Given data:
————
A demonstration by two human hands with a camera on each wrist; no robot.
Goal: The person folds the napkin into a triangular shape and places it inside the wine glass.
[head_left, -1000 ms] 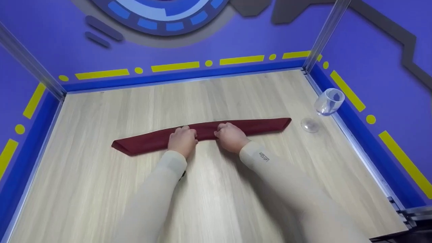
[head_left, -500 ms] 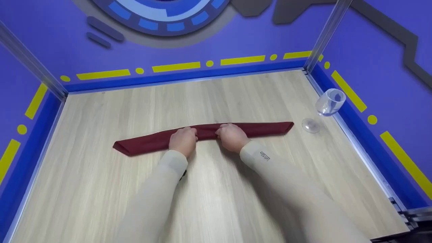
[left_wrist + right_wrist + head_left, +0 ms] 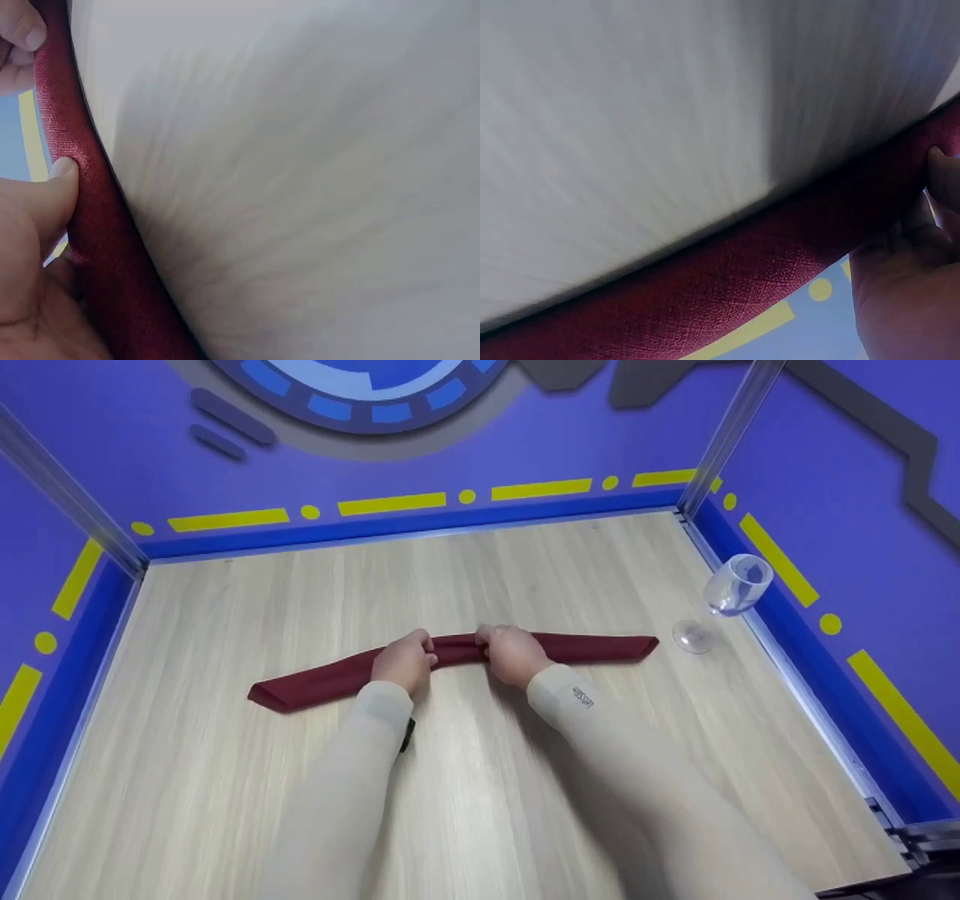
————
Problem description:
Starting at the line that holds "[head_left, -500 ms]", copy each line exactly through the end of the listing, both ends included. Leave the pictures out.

Result:
[head_left, -500 ms] 
[left_wrist + right_wrist + head_left, +0 ms] 

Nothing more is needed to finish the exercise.